My reply was specifically about overtreatment. If someone wanted to determine how much overtreatment happens in the U.S. for the sake of profit, they'd have have to compare with patient treatment in other rich countries where institutions and doctors don't benefit financially (or at least, not significantly) by offering more treatment.

I don't think prostate cancer treatment in the U.S. is too different from other countries, for example, except that you do use expensive, premium procedures like PSMA-PET and proton-beam radiation a lot without any proven increased survival benefit (at least, not yet). There's also a joke that in the U.S. they'll give you an MRI for a sprained wrist, because there are too many MRI machines and they lose money if they're sitting idle. 🙂

Purely as an hypothesis, I suspect the biggest difference will be from the fact that big medical machines and their support facilities are capital investments in the U.S. and have to turn a profit or at least pay their way (even in non-profit hospitals), while in Canada, with a very few private exceptions, they're more like public highways or parks: they're there if you need them, but there's no financial incentive to push people into them.

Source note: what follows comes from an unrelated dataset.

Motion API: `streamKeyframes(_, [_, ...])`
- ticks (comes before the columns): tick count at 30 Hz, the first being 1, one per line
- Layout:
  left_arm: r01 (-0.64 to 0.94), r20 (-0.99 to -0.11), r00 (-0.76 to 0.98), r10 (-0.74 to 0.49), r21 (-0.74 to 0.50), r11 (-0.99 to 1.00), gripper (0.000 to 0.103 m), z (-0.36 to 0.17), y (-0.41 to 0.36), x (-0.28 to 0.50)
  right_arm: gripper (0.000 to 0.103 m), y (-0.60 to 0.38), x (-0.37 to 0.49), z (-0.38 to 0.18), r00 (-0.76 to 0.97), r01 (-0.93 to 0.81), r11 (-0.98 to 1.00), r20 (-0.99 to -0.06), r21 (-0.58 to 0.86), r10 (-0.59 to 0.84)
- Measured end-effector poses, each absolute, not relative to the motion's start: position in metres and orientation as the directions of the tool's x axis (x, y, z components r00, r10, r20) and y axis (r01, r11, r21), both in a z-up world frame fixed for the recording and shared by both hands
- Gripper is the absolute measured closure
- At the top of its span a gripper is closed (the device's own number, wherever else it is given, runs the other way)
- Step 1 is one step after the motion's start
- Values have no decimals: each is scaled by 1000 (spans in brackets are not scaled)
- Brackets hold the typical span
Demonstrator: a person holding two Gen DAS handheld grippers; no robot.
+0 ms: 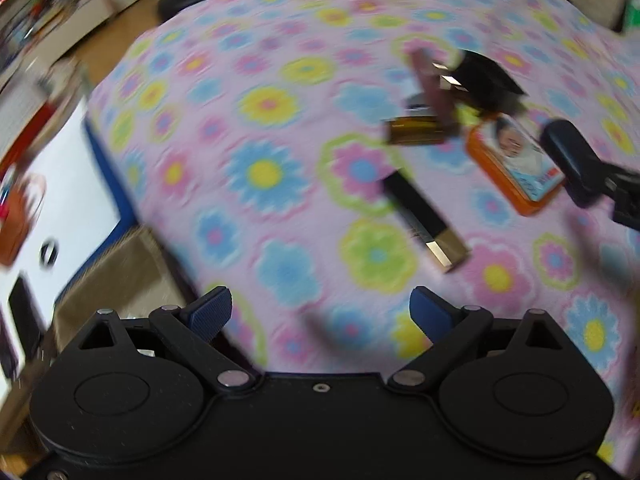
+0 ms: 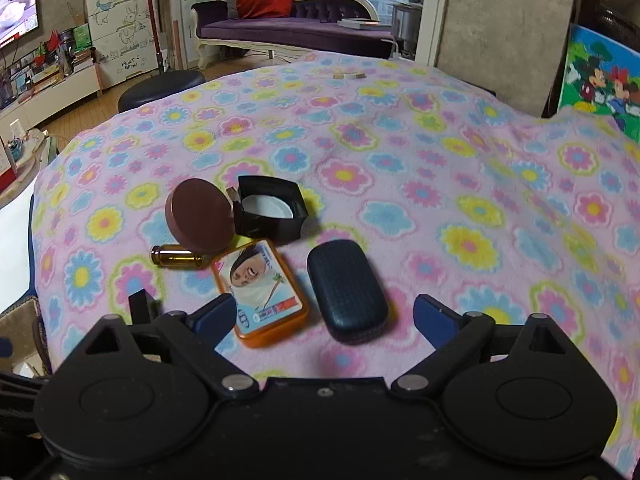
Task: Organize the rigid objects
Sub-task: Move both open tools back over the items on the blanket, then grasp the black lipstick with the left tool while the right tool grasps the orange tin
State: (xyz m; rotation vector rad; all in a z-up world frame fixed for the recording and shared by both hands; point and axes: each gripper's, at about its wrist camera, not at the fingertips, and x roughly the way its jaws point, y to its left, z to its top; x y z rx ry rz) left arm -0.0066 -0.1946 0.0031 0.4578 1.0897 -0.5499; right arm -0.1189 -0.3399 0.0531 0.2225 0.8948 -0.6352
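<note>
A cluster of objects lies on the flowered pink blanket (image 2: 460,184): a brown round compact (image 2: 200,216), an open black box (image 2: 272,208) with a white inside, an amber bottle (image 2: 176,258) on its side, an orange tin (image 2: 262,296) with a printed lid, and a dark blue case (image 2: 346,290). My right gripper (image 2: 324,304) hovers open just in front of the tin and case, touching neither. In the blurred left wrist view a black-and-gold lipstick tube (image 1: 426,220) lies nearest, ahead of my open, empty left gripper (image 1: 320,300). Behind it are the bottle (image 1: 416,130), compact (image 1: 434,92) and tin (image 1: 516,160).
The blanket drops off at its left edge, where a cardboard box (image 1: 120,276) and a white surface (image 1: 72,184) sit lower. A dark round stool (image 2: 160,88) stands beyond the far left corner. A small beige item (image 2: 349,75) rests at the far edge. Bare blanket spreads to the right.
</note>
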Motion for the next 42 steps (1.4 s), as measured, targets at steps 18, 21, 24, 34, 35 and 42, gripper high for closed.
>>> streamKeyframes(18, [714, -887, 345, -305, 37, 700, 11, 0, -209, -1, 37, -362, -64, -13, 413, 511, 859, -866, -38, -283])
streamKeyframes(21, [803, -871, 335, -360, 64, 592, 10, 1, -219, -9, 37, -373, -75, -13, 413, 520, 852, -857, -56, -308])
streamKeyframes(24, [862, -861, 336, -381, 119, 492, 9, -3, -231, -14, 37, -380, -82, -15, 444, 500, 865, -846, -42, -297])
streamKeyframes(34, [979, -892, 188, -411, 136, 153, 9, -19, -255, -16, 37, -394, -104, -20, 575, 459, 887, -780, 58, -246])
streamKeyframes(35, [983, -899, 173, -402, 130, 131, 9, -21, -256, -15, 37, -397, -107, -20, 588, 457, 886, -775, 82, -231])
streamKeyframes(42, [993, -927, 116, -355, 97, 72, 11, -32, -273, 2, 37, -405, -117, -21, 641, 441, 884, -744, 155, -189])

@chippydoo it is unfair to assume your doctor requires you to visit to get your test results for his personal financial gain. Most of the care that physicians provide is done behind the scenes and not during face to face contact, all of which is time consuming, not to
mention the cognitive skills involved in monitoring patients and working to achieve the best possible outcome. Do you know of any professional who provides services free of charge or do you prefer a physician who is burnt out and under compensated to be providing your care? Most doctors spend an hour behind the scenes for every hour they spend in direct patient care. Many work 12-14 hour days when that extra time is factored in. Furthermore, the face to face encounter provides continuity of care and an opportunity for the provider to make adjustments to a treatment regiment based on observations that can only be encountered in an appointment setting.

If a person is uncomfortable with his/her doctor, then by all means find another provider. But don’t ascribe greed or a lack of compassion to a physician out of that frustration.

Even those countries with national healthcare coverage are not immune to patient frustration, and many who can afford it, have private insurance to allow them to seek care outside of the NHS, so that is not always a panacea.

And lastly, I am one of the first and loudest to encourage patients to seek care at an academic center, but because I believe that is where the best and most up to date treatment protocols are employed and not because the physicians are compensated any differently than those in private practice.